Graphique 5 : Historique et prévision de l’indicateur des prix de vente du secteur de l’Artisanat, 2012-2021

 

  1. Une incertitude persistante quant à une sortie définitive de la crise face aux nouveaux variants du coronavirus

Le graphique 6 montre que sur les mois de juillet à septembre moins de chefs d’entreprises anticipent une progression de leur activité que ce n’était encore le cas lors du trimestre précédent. Ainsi, seulement 18% des patrons prévoient qu’elle va augmenter au cours du 3e trimestre par rapport au 2e trimestre 2021. En comparaison avec les résultats de l’enquête de conjoncture précédente, ce taux a diminué de 6 points. Par ailleurs, le pourcentage des chefs d’entreprise indiquant que leur activité baissera au courant du trimestre prochain est resté assez stable au 3e trimestre 2021. 7 sur 10 entreprises prévoient finalement une stagnation de l’activité.
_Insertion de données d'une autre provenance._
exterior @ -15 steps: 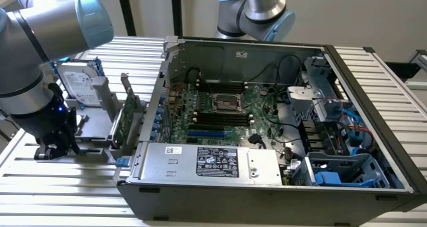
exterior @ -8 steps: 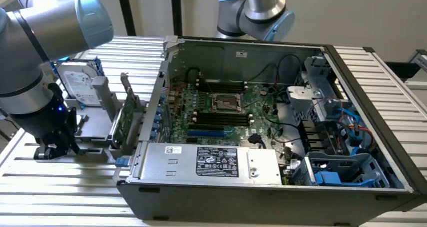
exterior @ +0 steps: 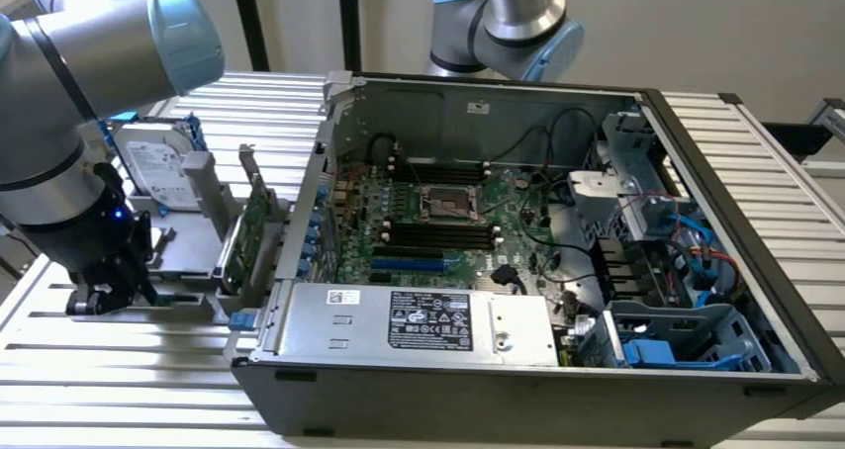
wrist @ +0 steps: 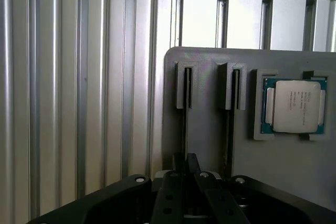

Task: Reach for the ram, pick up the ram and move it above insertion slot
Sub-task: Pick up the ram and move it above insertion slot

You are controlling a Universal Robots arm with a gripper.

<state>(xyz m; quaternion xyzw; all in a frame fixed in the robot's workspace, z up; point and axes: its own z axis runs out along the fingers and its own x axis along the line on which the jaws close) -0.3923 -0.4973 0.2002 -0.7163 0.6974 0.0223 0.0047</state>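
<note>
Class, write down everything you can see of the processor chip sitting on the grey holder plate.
The processor chip is a flat square with a silver metal lid bearing faint print, edged by a teal-green board. It lies face up in a framed recess of the grey holder plate, whose raised rim surrounds its sides; small dark tabs sit at two opposite edges. Two slotted posts stand beside it on the same plate. The gripper is apart from it, nearer those posts.
</note>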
Ce pourcentage reste donc assez élevé, montrant que l’incertitude quant à l’activité future reste tout de même à l’ordre du jour pour une majorité d’entreprises artisanales.

 

Graphique 6 : Prévision de l’indicateur de l’activité pour le 3e trimestre 2021

 

Il faut noter que la crise sanitaire et économique n’est pas terminée et continue à impacter les entreprises sur le plan économique et financier. Par conséquent, il n’est pas évident de tracer des perspectives en termes de chiffre d’affaires, d’emplois ou de rentabilité face à l’émergence potentielle de nouveaux variants du coronavirus, réputées plus contagieux, même si les progrès sur le plan de la vaccination semblent atténuer ce risque.

 

L’Artisanat au 2e trimestre 2021

 

[1] Le graphique représente le solde des réponses positives et négatives, lissé à l’aide d’une échelle mobile sur 4 trimestres ; en d’autres termes, le solde exprime la différence entre le pourcentage de chefs d’entreprise déclarant une hausse de l’activité et ceux constatant une baisse.